Oleh karena itu, Tim 9 PWNU Jatim merekomendasikan adanya pergub yang mengatur pengguna sound horeg dengan izin dari pihak kepolisian, karena jajaran kepolisian selama ini belum bisa bertindak sebab belum ada regulasi untuk sound horeg.
Respon Muhammadiyah Jatim
PW Muhammadiyah (PWM) Jawa Timur juga buka suara. Ketua PWM Jatim, Sukadiono lebih memilih menyoroti soal dampak sound horeg bagi lingkungan serta masyarakat sekitar dibanding mengomentari soal fatwa.
"Jadi kalau kami PW Muhammadiyah di Jawa Timur itu akan berfokus pada masalah etika, bagaimana kita menghargai orang lain dan lingkungan kita. Jangan sampai kita ini mengganggu ketenangan, ketertiban, dan kenyamanan orang lain," kata Sukadiono kepada detikJatim, Rabu (16/7/2025).
Menurut Sukadiono penggunaan sound horeg dengan volume besar sangat merugikan masyarakat dan lingkungan sekitar. Apalagi jika ada battle sound horeg alias lomba besar-besaran suara dari sound horeg.
"Jadi kami Muhammadiyah Jatim belum membahas soal fatwa. Akan tetapi secara etika, itu kurang pantas jika sampai mengganggu lingkungan. Jadi bukan soal haram atau makruh, tapi soal etika dan kebijaksanaan dalam bermasyarakat," tegasnya.
Bupati Malang Sebut Sound Horeg Mubah
Bupati Malang Sanusi pun angkat bicara soal fenomena sound horeg tersebut. Sanusi menegaskan, akan mematuhi segala petunjuk lebih lanjut dari Pemerintah Provinsi Jawa Timur. Apabila nantinya terbit ketentuan-ketentuan atau aturan-aturan yang ditetapkan.
Meski begitu, Sanusi mengimbau kepada pelaku sound horeg agar mengikuti aturan dan adat-istiadat masyarakat Kabupaten Malang. Upaya ini untuk menghindari timbulnya keresahan di tengah masyarakat.

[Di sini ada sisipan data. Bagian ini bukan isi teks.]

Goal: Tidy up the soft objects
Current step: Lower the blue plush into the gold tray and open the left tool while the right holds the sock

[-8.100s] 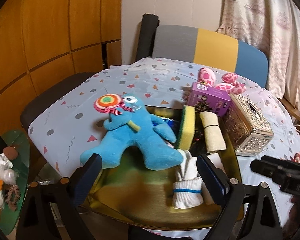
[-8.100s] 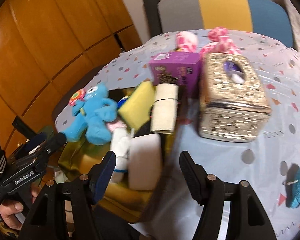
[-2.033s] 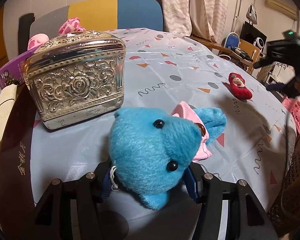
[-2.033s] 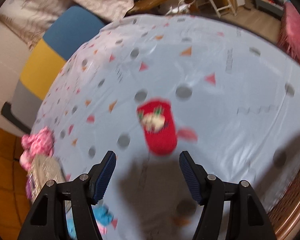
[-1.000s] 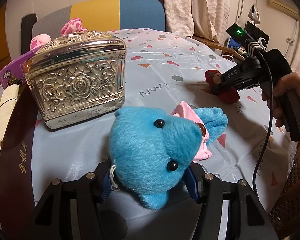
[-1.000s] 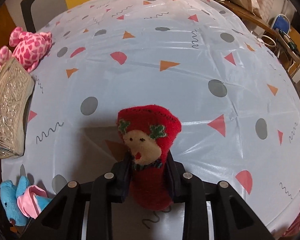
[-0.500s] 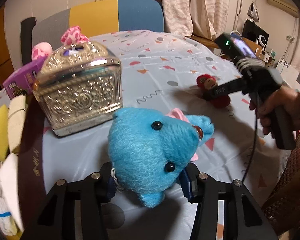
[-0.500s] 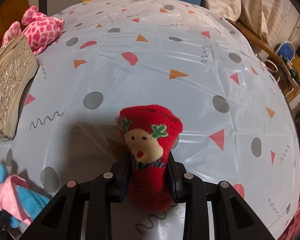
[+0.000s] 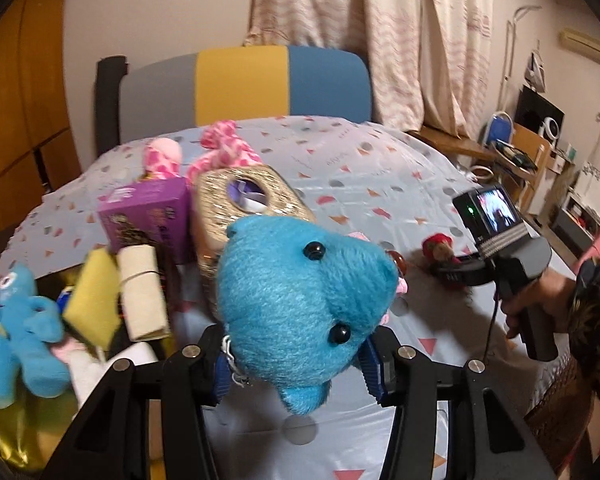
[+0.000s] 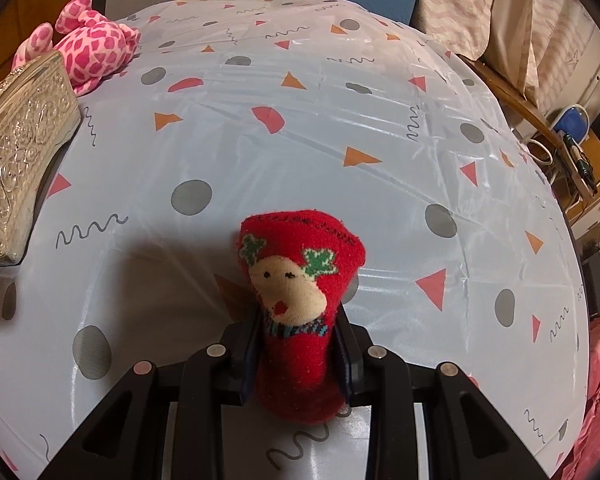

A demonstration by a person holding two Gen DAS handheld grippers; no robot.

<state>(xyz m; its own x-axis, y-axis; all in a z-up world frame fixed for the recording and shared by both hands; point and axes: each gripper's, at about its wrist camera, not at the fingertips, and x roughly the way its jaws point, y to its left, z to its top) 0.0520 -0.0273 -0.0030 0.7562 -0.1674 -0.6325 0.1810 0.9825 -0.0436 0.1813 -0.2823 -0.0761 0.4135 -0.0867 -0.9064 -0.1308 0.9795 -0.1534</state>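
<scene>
left gripper [image 9: 296, 360] is clamped on the blue plush [image 9: 300, 304], held clear above the patterned tablecloth [image 9: 360, 176]. right gripper [image 10: 298, 346] is pinched tight on the red sock toy [image 10: 300, 300], also off the cloth. the gold tray [image 9: 32, 428], already holding other soft items, sits at the left. judgement: carry both over the tray wall, lower into a free gap, and release only once each toy rests, one hand at a time to avoid collision.

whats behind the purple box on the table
A pink spotted plush toy lies behind the purple cardboard box, near the embossed silver tissue box. The boxes cover the toy's lower part, so whether it touches them cannot be seen.
</scene>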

"Kalau parade sound atau sound horeg boleh-boleh saja, karena secara hukum kan mubah. Namun, kegiatan-kegiatan yang beriringan, yang tidak baik, sebaiknya ditiadakan. Seperti misalnya joget-jogetan atau minum-minuman keras," tegasnya.
Pengusaha Sound Horeg Tak Setuju
Suara juga datang dari pengusaha sound system. Hendri, pemilik H PRO Audio Official, pengusaha sound system yang kerap menyediakan sound horeg untuk berbagai keperluan mengaku tidak terlalu mengambil pusing fatwa yang dikeluarkan MUI Jatim.
Dia menganggap bahwa fatwa haram MUI Jatim soal sound horeg itu merupakan hal yang wajar. Apalagi ketika muncul pro dan kontra di masyarakat mengenai sesuatu yang sedang viral.
"Terkait fatwa haram menurut saya itu hal yang wajar karena mungkin penempatan dan pemetaan detailnya aja yang kurang tepat. Misal sound horegnya yang dikatakan haram, saya tidak setuju," ujarnya.
Ia lalu meminta MUI Jatim menjabarkan dengan lebih detail mengenai seperti apa yang disebut haram berkaitan sound horeg tersebut. Dia juga meminta MUI tidak menyamaratakan penyedia jasa sound horeg.
"Harus ada penjabaran yang lebih detail terkait yang haram itu seperti apa, karena tidak bisa kalau semua dipukul rata haram," sambungnya.